Nick Viall, “Bachelor” della stagione 21, ha ritwittato la campagna, dicendo che l’ha firmata e “Incoraggio tutti voi a fare lo stesso”.

Il reclamo non è nuovo.

Nel 2012, due uomini afroamericani, Nathaniel Claybrooks e Christopher Johnson, ha presentato un’azione collettiva sostenendo che la ABC ha escluso intenzionalmente le persone di colore dal dirigere lo spettacolo dopo che entrambi si sono registrati per diventare “The Bachelor” nel 2011.

Nonostante l’aggiunta di più candidati a colori – e il cast di Juan Pablo Galavis, che è latino, come “scapolo” nella stagione 18 – molti fan pensano ancora che gli spettacoli abbiano un problema di corsa.

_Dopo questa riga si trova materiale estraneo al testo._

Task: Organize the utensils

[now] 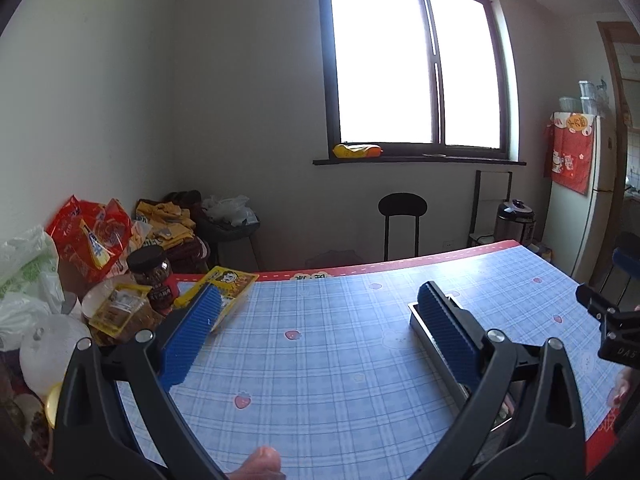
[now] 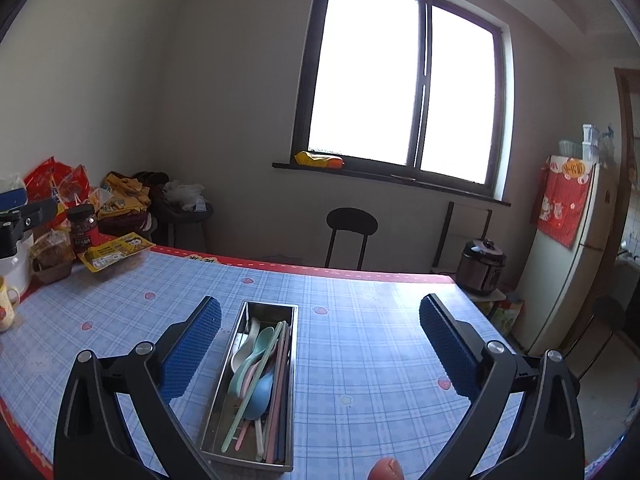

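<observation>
Metal tray (image 2: 288, 312): spoons and chopsticks (image 2: 256, 368) held inside, apparently all. Left gripper (image 1: 316, 320) and right gripper (image 2: 320, 344): spread wide, empty. The tray could be knocked askew by a careless low pass.

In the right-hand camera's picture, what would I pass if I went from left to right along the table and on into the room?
Cream mug → dark jar with red label → yellow snack packet → metal tray of pastel spoons and chopsticks → pressure cooker → white fridge.
</observation>
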A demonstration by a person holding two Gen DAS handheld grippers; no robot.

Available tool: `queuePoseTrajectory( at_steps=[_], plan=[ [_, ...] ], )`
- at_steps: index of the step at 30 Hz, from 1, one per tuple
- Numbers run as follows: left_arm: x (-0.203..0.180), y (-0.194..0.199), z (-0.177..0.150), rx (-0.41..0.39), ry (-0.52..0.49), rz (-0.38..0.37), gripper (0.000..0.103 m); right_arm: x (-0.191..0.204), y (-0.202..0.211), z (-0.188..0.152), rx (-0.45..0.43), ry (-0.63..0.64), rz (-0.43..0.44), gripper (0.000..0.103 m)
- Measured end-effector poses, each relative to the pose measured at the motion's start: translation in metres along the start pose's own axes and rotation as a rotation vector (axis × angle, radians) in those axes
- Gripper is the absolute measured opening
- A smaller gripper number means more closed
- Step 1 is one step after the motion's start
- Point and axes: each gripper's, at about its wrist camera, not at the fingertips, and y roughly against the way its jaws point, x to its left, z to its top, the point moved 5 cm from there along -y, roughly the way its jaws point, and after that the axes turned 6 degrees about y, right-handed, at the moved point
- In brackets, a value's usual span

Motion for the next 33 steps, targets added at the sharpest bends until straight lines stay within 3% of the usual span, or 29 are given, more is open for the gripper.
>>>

La scorsa settimana, ha detto Lindsay durante un’intervista con “AfterBuzz” che considera le questioni relative alla diversità “imbarazzanti” e prevede di tagliare i legami con il franchise che l’ha resa famosa.

“Siamo fuori da 45 presidenti. E in 45 presidenti, c’era solo un presidente nero”, ha detto. “Sei quasi alla pari per dire che hai maggiori probabilità di diventare il Presidente degli Stati Uniti di quanto tu sia un protagonista nero in questo franchising. È pazzo. È ridicolo.”